Nesillerin bir arada olduğu büyük ailelerde bu bir
nebze sağlanıyordu.
Büyük ailelerde; anne baba çocuk dışında roller de
bulunuyordu ki bunlar ilişkilere esneklik, geçişkenlik sağlıyordu. Mesela genç
halalar- teyzeler, veya dayı-amcalar, yeğenleri için abla- ağabey rolü
üstlenirlerdi. Tabi çok çocuklu ailelerin küçükleri için gerçek abla ağabeyler
de bir geçiş modeli olurlardı.
Yine büyükanneler büyükbabalar da tecrübeleri ve
olgunlukları ile genç kuşaklara rehberlik ederlerdi. Mesela baba veya annenin
tutumlarını esnetir, tepkilerini yumuşatırlardı. Bir yerde genç anne babalara,
ergin anne babalığı konusunda rehberlik yapmış olurlardı.
Bu usta- çırak ilişkisi hem ileri yaştaki bireylere;
kendi tecrübelerini yeni nesillere aktarma tatmini ve mutluluğunu yaşatıyordu;
hem gençlerin farkında bile olmadan eğitilmelerini sağlıyordu.

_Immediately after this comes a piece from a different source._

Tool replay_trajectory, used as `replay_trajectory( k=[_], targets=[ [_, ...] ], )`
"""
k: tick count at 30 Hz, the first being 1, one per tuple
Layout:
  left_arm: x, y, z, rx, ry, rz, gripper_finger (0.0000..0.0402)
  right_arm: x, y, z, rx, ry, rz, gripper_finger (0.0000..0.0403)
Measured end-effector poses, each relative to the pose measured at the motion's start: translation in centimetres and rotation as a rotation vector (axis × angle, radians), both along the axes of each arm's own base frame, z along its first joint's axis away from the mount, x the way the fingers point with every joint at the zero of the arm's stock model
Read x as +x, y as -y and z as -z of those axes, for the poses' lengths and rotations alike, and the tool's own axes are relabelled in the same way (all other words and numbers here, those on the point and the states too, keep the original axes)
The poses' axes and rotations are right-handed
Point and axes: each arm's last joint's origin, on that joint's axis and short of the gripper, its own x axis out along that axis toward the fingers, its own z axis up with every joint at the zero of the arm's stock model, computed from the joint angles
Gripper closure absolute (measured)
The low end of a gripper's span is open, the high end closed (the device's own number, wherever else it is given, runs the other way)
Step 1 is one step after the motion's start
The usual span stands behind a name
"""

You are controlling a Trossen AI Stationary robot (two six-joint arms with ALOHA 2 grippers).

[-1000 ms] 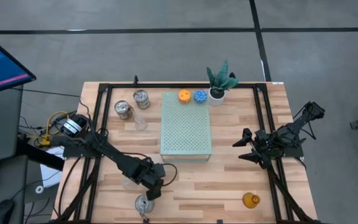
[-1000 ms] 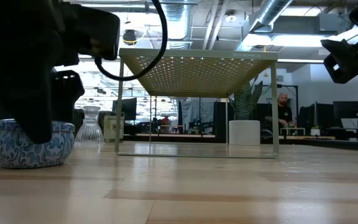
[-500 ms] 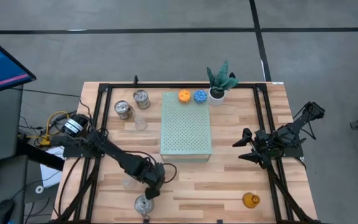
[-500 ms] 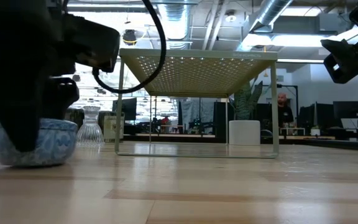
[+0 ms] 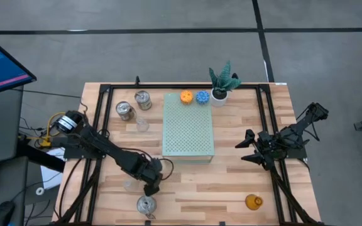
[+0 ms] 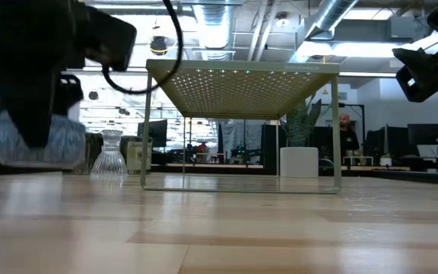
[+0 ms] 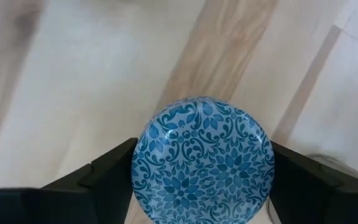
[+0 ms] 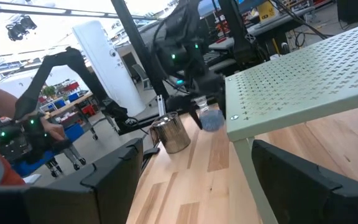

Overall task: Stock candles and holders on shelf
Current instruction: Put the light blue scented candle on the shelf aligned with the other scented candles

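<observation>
A blue-patterned tin (image 7: pixel 202 160) is pinched between the left gripper (image 5: pixel 151 183) fingers, lifted clear of the table's near left. The right gripper (image 5: pixel 249 150) waits spread, right of the shelf (image 5: pixel 188 125). Slippage is possible: the grip looks shallow.

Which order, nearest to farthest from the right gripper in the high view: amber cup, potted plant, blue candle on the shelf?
From the right gripper:
1. Amber cup, at the table's near edge, right side.
2. Potted plant, at the far edge, beside the shelf.
3. Blue candle, on the shelf's far end, just left of the plant.
</observation>
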Motion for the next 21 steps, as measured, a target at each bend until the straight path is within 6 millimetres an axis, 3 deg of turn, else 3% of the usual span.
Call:
replay_trajectory(
  k=[11,21],
  targets=[
    [-3.7,-2.4,-7.3,-0.137,0.17,-0.186,0.0105,0.0,0.0,0.0,-0.001,0.0,0.0,0.0111],
    [-6.7,-6.5,-13.0,-0.194,0.477,-0.38,0.0105,0.0,0.0,0.0,0.0,0.0,0.0,0.0111]
  ],
)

Genç kız ve erkekler aile büyüklerinden sadece
mesleki incelikleri ve ev işlerini öğrenmez; aynı zamanda onların kişiliklerinden
modeller toplar; kendi kişiliğini inşa ederdi. Bu arada aşırı bir gerginlik yaşamadan
yetişkin olmayı bellemiş olurdu.
Bugün ise yetişkinler iş yerlerinde yıpratıcı bir
şekilde uzun mesailer halinde çalışırken; çocuklar okulda sadece teorik
bilgiler öğreniyorlar. Yaşlılar işe yaramaz hissedecek şekilde yalnızlığa
itilirken, hemen herkes geçiş dönemlerinin gerilimini şiddetle yaşıyor.
Çekirdek ailelerin bireyleri akşamları yorgun argın
vaziyette bir araya geldiklerinde; birlikte sadece televizyon seyrediyorlar. Ve
bir gün aileler bakıyorlar ki çocukları o eskiden tanıdıkları çocuk değil!

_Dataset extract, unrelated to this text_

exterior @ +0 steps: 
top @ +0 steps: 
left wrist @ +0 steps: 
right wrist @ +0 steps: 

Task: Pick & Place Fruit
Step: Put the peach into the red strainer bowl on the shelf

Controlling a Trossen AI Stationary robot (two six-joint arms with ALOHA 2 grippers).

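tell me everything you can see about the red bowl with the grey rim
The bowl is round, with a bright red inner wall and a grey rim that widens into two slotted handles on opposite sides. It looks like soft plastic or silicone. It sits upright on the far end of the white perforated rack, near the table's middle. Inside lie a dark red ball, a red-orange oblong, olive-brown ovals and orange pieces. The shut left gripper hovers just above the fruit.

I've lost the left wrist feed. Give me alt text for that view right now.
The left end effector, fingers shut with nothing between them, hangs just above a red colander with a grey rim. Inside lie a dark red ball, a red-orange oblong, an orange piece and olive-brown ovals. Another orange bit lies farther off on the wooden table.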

Erişkinliğe geçiş eski çağlarda törenlerle kutlanan
bir olayken günümüzde hazırlıksız yakalanılıp, nasıl karşılanacağı bilinemeyen,
sıkıntılı bir olay haline geldi. Gerçekten de mesela eski Türklerde bir çocuk
kendini ispatladığı bir olay vesilesiyle bir ad veya ünvan kazanır; yetişkinler
arasına kabul edilmeyi hak ettiği ilan edilirdi.

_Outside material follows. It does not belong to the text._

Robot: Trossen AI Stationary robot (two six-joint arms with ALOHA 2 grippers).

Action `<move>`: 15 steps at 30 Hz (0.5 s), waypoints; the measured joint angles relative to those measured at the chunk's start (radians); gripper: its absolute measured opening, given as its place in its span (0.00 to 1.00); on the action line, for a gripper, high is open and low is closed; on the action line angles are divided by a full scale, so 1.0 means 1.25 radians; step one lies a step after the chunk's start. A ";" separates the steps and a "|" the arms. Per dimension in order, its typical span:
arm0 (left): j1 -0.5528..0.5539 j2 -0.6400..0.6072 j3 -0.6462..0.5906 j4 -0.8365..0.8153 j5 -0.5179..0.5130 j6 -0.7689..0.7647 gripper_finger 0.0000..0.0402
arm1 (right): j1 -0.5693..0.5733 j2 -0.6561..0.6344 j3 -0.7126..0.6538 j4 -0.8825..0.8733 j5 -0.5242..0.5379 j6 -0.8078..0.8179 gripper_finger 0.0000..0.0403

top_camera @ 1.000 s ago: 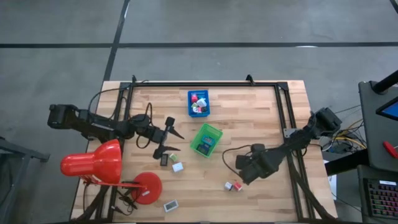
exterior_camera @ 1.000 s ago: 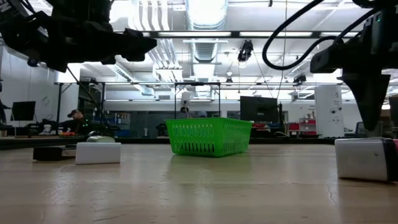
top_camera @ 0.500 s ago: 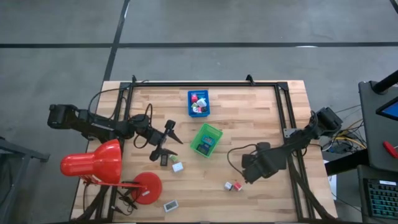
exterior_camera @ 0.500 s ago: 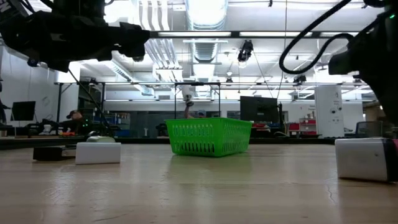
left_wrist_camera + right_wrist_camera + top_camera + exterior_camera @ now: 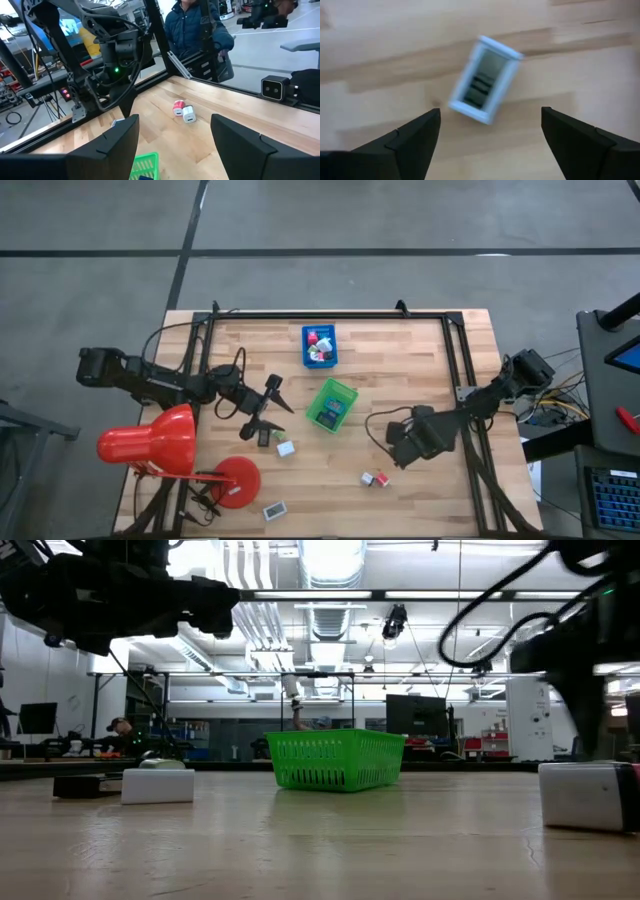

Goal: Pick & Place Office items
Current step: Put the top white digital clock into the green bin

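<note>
A: The office items — where does the sorting stand, starting from the claws?

B: The right gripper (image 5: pixel 487 145) is spread wide and holds nothing. It hangs over a white-framed flat piece (image 5: pixel 485 80) with a dark face, which lies loose on the wooden table (image 5: pixel 420 370). In the high view that arm's gripper (image 5: pixel 398 448) sits right of the green tray (image 5: pixel 331 403), near the front edge.

A: And the left one?

B: The left gripper (image 5: pixel 175 145) is also parted and empty, held above the table near the left of the green tray (image 5: pixel 145 165), beside a dark piece (image 5: pixel 264 437) and a white cube (image 5: pixel 286 448).

A: So what is done?

B: The blue tray (image 5: pixel 319 346) already holds several pieces, red and white among them, and the green tray has a few dark ones inside.

A: What is left?

B: A red and white pair (image 5: pixel 375 479) near the front, a white flat piece (image 5: pixel 273 510) by the red desk lamp (image 5: pixel 160 442), plus the two pieces under the left arm. I judge it partway through, with at least five pieces still out.
</note>
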 joint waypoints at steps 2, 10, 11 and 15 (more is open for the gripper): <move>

Bazı ilkel gruplar da bir takım eğitim ve sınavların
da düzenlendiği bir dizi merasimle çocuğu erişkinliğe kabul ederlerdi. Bu
geleneklerde genellikle erkek çocukların bedensel gücü, cesareti, acıya
dayanıklılığı sınanırdı. Yine bu törenlerde gence, yalnız yetişkin erkeklerin
bildiği sembolik sırlar açıklanırdı.
Kızların da ailenin yetişkin kadınlarının arasına
kabul edildiklerini simgeleyen, “çarşafa girme” merasimi vardı. Adet gören bir
genç kız, artık yetişkinliğe ilk adımını attığını bu merasimle birlikte
hissederdi. Bundan sonra yetişkin kadınların kendi aralarındaki konuşmalarını
dinleyebilir, kadınsı bazı sırları öğrenebilirdi.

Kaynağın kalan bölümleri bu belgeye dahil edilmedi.